HOW TO COMPLETE THIS TASK
Set down, please, without alteration, the lines of the entries below from the first through the one containing "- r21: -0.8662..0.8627".

SUPPLIED DATA
== == ==

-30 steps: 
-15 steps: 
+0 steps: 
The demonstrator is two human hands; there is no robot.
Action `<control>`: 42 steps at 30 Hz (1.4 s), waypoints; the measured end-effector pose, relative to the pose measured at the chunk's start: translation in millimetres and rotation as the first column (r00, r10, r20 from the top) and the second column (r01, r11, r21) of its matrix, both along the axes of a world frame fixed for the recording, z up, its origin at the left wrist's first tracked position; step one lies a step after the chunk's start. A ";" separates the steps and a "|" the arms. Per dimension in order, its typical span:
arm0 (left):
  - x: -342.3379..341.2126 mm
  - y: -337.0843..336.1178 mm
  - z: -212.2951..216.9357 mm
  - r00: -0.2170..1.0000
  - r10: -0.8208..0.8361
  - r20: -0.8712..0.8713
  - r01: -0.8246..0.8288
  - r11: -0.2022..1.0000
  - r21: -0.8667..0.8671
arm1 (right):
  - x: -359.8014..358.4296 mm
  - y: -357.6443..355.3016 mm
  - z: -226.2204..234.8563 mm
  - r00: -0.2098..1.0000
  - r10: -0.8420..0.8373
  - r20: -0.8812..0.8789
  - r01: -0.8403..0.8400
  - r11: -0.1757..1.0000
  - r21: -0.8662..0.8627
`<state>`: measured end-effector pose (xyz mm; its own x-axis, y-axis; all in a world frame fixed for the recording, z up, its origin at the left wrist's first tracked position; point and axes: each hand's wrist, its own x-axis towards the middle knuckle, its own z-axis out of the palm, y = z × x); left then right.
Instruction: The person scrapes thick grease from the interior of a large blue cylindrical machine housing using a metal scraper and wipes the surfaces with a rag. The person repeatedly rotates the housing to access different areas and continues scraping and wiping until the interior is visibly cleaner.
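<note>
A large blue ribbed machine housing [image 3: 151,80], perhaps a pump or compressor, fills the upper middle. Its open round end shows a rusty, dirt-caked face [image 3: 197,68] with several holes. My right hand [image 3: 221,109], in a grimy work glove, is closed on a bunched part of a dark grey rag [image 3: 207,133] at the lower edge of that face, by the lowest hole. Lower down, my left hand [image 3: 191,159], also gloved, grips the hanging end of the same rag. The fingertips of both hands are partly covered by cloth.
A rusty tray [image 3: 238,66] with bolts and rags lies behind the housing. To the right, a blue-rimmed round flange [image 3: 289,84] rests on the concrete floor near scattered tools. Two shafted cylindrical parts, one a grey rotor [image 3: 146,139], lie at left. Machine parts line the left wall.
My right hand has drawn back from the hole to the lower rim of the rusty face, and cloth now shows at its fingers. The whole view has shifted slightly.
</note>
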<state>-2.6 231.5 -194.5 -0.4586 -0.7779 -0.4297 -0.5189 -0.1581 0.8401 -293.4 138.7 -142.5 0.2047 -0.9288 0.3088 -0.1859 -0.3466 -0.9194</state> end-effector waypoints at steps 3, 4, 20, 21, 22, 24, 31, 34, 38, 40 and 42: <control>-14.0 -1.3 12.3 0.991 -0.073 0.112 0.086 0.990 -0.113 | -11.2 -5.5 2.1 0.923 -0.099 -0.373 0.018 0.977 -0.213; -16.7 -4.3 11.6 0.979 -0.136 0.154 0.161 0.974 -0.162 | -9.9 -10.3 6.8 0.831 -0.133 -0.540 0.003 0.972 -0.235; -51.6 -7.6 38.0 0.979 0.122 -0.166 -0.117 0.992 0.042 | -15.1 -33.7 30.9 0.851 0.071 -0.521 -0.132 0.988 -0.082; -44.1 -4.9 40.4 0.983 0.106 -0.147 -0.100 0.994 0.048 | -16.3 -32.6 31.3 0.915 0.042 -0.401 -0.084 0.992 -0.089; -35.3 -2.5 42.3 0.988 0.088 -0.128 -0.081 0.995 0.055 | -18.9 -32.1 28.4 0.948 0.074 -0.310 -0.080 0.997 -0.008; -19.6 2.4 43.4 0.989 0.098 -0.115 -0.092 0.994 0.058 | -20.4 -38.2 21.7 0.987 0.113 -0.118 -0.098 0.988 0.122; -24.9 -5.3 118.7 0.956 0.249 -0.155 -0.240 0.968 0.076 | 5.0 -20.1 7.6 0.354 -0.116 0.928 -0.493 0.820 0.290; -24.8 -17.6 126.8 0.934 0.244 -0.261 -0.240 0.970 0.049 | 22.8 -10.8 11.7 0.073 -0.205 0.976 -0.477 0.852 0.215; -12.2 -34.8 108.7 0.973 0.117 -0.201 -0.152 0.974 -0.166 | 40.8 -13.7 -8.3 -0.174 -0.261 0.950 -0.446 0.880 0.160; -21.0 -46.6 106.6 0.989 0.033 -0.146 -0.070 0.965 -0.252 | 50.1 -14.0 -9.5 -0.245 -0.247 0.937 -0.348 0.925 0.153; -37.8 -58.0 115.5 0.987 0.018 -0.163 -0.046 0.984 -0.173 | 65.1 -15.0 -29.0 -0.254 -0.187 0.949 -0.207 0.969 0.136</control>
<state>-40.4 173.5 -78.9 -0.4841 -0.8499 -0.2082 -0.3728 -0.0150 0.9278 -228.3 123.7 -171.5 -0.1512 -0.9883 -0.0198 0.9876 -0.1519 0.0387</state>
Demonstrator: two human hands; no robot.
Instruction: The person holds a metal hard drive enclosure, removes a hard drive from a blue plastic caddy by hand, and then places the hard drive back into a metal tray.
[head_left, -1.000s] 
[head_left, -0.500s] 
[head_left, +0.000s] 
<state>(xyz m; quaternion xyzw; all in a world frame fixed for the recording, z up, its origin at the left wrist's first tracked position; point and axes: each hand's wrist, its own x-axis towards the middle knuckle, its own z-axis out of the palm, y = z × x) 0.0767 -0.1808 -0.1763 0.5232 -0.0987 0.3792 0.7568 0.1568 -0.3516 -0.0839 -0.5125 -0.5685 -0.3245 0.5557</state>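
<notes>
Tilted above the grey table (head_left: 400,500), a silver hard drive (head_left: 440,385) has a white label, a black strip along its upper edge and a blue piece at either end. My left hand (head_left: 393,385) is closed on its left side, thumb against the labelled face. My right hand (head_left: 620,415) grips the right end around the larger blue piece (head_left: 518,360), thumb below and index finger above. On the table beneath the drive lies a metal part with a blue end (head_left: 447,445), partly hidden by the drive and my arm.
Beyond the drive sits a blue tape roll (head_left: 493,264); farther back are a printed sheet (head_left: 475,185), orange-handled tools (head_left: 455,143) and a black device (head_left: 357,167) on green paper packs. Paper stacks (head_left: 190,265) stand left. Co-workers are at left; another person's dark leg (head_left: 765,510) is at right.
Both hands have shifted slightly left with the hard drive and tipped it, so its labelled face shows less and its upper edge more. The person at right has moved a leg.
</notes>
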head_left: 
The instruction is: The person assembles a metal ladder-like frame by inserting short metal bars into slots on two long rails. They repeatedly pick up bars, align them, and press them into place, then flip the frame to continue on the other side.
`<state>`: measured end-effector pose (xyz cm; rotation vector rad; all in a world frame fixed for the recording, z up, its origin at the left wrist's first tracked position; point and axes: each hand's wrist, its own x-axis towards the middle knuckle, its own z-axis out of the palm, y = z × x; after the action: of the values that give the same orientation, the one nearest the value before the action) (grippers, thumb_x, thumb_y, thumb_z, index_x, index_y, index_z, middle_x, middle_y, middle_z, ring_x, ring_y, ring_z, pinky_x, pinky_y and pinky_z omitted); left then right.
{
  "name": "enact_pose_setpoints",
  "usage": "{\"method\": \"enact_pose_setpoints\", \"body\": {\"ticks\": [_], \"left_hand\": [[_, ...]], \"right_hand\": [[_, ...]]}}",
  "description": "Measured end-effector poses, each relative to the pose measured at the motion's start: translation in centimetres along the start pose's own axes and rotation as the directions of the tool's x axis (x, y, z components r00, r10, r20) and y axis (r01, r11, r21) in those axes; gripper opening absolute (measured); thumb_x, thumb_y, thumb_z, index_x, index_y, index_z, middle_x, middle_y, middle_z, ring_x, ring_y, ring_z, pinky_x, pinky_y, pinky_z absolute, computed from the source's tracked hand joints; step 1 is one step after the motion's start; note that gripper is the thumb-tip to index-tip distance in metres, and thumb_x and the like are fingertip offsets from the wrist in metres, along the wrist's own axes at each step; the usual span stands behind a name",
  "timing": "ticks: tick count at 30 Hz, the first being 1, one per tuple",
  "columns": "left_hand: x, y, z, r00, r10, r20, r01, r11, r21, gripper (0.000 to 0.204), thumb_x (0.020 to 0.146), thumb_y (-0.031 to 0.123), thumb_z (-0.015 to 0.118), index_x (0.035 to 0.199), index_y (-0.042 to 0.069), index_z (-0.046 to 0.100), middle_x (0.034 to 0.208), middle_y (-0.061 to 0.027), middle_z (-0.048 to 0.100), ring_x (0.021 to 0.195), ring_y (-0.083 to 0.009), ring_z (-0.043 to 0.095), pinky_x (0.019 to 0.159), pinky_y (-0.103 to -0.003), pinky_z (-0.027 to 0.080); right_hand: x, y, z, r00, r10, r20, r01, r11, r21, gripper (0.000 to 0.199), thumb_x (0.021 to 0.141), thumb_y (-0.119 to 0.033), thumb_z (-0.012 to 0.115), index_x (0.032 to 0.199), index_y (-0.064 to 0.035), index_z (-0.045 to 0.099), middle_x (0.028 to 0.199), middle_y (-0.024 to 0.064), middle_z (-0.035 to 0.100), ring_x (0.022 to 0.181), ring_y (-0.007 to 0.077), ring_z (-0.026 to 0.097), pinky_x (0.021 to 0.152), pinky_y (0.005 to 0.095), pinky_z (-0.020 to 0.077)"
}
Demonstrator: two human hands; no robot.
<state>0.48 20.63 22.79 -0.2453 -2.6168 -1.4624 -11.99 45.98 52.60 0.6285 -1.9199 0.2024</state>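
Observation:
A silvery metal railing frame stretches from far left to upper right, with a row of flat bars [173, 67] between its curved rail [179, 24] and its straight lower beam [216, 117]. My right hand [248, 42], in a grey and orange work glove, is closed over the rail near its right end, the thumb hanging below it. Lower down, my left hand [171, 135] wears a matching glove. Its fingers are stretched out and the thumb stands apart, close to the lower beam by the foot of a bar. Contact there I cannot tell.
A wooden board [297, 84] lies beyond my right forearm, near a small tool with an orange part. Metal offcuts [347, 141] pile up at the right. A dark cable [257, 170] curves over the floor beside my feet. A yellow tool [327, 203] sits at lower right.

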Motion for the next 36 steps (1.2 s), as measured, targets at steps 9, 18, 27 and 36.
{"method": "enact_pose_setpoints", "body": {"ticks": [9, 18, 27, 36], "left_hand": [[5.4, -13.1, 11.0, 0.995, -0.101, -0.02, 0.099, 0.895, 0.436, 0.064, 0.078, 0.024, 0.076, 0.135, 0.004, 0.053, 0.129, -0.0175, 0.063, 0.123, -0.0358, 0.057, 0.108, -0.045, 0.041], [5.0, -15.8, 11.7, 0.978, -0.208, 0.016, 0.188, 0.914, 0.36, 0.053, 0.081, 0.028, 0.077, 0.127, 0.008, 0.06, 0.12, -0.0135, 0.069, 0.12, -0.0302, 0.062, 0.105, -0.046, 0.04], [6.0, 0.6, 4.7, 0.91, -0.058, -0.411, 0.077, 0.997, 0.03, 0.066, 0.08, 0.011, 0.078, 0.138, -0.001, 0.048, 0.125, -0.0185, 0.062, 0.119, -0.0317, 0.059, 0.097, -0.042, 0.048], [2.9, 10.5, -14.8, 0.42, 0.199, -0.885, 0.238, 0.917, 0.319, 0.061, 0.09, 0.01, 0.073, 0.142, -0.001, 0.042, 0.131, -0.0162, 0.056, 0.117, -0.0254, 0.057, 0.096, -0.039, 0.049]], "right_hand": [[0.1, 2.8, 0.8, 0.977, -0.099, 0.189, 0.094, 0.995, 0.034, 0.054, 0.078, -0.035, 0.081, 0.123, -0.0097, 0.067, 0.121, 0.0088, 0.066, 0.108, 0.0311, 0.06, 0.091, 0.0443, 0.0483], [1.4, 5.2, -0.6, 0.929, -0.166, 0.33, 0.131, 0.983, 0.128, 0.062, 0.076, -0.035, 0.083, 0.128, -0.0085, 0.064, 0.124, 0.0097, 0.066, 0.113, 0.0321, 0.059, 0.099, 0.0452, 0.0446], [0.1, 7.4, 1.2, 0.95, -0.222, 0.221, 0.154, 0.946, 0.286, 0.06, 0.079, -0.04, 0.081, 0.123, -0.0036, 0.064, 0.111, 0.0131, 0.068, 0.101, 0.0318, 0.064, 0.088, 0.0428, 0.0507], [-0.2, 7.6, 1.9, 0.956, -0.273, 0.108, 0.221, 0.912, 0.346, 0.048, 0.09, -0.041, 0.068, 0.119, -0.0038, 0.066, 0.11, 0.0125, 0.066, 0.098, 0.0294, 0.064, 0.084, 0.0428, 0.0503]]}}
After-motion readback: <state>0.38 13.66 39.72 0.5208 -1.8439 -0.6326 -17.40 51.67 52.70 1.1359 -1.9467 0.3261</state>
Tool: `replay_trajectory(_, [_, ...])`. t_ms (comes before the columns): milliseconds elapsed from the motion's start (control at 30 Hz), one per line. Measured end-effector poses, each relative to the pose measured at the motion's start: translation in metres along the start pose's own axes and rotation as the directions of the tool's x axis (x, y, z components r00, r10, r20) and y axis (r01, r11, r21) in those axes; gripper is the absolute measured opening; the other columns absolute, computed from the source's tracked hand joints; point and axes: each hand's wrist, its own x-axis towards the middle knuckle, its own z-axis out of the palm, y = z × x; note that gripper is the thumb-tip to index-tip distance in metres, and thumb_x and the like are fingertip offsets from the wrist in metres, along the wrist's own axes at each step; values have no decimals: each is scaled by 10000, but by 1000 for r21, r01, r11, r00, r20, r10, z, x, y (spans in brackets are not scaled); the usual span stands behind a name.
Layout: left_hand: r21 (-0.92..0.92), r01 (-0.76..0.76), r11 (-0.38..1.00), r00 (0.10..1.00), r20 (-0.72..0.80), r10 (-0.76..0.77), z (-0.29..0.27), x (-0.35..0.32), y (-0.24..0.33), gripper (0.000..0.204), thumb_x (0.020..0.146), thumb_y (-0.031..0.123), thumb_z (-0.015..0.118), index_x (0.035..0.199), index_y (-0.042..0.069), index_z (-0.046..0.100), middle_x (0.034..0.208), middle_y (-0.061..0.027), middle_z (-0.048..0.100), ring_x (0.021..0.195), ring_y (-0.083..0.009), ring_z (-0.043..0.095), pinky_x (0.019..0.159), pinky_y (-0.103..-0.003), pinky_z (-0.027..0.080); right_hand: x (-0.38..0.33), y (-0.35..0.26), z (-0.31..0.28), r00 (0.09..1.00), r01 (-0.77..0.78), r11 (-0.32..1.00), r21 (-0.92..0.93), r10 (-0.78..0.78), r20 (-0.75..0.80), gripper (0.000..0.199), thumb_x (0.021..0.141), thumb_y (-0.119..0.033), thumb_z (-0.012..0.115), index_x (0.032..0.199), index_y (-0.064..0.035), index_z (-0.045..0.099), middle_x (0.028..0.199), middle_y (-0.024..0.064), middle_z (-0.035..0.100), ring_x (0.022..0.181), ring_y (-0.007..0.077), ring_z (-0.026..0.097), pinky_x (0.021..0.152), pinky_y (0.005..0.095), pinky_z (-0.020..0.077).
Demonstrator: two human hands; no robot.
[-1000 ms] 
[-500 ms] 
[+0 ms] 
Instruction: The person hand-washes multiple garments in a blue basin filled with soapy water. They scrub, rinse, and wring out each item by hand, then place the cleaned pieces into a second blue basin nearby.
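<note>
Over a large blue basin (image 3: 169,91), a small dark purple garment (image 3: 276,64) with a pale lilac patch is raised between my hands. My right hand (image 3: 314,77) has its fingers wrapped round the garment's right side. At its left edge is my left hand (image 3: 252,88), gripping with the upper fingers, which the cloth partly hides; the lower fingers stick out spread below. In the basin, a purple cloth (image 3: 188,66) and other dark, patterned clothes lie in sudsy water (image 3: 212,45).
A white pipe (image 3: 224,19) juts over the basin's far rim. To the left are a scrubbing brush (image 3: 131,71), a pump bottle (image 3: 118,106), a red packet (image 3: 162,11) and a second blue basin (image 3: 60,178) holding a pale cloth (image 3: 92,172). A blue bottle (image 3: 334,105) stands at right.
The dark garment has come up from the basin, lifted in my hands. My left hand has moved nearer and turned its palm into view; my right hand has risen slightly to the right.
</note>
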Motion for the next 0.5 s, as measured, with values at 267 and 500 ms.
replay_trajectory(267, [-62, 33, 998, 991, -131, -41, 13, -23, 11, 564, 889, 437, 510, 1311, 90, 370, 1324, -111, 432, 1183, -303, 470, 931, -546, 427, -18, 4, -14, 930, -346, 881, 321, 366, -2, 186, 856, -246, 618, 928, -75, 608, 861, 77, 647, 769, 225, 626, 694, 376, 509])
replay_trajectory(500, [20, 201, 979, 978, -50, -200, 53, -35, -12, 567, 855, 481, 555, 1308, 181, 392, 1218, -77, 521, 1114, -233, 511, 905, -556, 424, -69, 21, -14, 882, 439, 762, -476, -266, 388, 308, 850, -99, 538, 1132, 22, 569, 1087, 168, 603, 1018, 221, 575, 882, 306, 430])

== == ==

RESPONSE
-30 steps: 
-15 steps: 
+0 steps: 
The demonstrator is two human hands; there is no robot.
Action `<control>`: 42 steps at 30 Hz (1.4 s), waypoints; the measured end-effector pose, relative to the pose measured at the chunk's start: translation in millimetres and rotation as the first column (r00, r10, r20 from the top) and the second column (r01, r11, r21) of its matrix, both along the axes of a world frame fixed for the recording, z up, its origin at the left wrist's first tracked position; step one lies a step after the chunk's start. A ";" separates the steps and a "|" the arms. Per dimension in order, its typical span:
arm0 (left):
  - x: -342.3379..341.2126 mm
  - y: -337.0843..336.1178 mm
  - z: -212.2951..216.9357 mm
  - r00: -0.2170..1.0000
  - r10: -0.8208..0.8361
  - r20: -0.8712..0.8713
  - r01: -0.8246..0.8288
  - r11: -0.2022..1.0000
  - r21: -0.8667..0.8671
arm1 (right):
  - x: -359.8014..358.4296 mm
  - y: -357.6443..355.3016 mm
  - z: -226.2204..234.8563 mm
  - r00: -0.2098..1.0000
  - r10: -0.8420..0.8373
  - r20: -0.8812..0.8789
  - r01: -0.8403..0.8400
  - r11: -0.1757..1.0000
  - r21: -0.8662..0.8627

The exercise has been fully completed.